"Karena ia (Bashir) sibuk memonitor operasi pasca pemilihan umum, kepemimpinan negara melihat baik untuk Presiden Omar al-Bashir untuk tinggal di negeri ini," kata juru bicara Kementerian Luar Negeri Sudan, Ali al-Sadiq seperti dimuat
Reuters (20/4).
Sebagai gantinya, Sudan mengutus Menteri Luar Negeri sebagai delegasi yang hadir di peringatan ke-60 KAA itu.
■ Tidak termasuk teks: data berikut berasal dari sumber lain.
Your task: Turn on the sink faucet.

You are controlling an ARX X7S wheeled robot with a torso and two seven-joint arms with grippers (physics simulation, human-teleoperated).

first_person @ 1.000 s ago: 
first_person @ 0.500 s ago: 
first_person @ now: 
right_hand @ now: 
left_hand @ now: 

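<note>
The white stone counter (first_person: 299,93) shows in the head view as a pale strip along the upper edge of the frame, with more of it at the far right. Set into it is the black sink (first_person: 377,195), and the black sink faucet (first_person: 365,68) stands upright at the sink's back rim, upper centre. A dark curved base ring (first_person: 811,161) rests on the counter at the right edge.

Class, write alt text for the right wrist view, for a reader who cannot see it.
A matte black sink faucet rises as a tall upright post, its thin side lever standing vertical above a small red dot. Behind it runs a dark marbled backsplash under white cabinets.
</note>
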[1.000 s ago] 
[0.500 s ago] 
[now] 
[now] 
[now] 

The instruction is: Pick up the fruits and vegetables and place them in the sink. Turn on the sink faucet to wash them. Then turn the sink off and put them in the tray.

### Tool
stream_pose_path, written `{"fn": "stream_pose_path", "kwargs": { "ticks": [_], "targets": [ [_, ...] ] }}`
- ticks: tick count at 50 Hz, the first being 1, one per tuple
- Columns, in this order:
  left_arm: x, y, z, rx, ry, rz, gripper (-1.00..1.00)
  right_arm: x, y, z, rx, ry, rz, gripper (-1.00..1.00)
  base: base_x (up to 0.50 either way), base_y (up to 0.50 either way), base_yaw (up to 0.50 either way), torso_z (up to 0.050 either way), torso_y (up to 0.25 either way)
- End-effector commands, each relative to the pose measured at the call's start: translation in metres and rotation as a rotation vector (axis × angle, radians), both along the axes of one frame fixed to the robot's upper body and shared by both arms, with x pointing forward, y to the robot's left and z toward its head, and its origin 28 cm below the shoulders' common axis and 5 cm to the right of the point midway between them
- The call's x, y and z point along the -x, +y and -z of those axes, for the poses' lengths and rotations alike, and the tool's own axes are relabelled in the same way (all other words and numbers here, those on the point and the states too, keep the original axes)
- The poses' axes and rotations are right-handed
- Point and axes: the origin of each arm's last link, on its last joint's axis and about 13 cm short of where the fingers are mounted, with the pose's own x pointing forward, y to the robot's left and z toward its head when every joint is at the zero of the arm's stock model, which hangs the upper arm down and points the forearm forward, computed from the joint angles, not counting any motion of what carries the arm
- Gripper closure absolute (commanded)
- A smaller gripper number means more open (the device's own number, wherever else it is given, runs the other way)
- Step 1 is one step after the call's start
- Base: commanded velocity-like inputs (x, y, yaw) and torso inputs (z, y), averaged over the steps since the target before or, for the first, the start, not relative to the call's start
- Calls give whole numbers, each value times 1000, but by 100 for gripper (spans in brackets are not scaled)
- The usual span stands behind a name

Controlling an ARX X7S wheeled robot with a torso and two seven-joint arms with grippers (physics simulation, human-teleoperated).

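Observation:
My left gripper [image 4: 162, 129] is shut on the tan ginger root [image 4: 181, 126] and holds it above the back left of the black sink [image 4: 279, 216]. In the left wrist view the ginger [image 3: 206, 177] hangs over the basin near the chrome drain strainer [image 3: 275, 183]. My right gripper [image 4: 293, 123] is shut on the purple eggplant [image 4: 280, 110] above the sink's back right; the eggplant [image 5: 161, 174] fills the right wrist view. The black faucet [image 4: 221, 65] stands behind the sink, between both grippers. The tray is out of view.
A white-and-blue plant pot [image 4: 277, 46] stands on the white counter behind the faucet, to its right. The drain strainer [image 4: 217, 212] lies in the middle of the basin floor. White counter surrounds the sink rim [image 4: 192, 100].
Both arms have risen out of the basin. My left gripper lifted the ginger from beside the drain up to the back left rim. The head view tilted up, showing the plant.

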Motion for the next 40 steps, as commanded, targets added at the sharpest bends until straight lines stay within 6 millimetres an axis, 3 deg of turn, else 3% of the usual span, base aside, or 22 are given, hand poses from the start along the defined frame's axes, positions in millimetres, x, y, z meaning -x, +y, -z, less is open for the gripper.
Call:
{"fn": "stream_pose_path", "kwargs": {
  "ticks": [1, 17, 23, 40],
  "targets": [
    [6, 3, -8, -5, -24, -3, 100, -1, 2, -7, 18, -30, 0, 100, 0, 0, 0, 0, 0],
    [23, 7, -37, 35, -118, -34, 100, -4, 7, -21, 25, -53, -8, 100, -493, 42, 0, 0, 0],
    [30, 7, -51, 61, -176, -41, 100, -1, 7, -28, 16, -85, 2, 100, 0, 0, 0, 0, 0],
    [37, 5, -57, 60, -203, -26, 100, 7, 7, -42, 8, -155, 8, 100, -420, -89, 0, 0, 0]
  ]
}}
Sebelumnya, rencana keberangkatan Bashir ke Jakarta mendapat penentangan dari kelompok HAM. Kelompok HAM menyerukan penangkapan Bashir terkait dengan tindakan kejahatan terhadap kemanusiaan yang dilakukan Bashir.
Sebagaimana diketahui, pada tahun 2009 lalu, Pengadilan Kriminal Internasional (ICC) telah mengeluarkan surat perintah penangkapan terhadap Bashir karena dinilai telah melakukan kejahatan perang dan kejahatan terhadap kemanusiaan terkait dengan konflik di Darfur.
Kelompok HAM menanggapi positif batalnya kunjungan Bashir ke Indonesia.
"Perkembangan ini memperkuat status al-Bashir sebagai buronan internasional dengan pilihan perjalanan yang terbatas," kata direktur dari Program Keadilan Internasional di Human Rights Watch, Elise Keppler.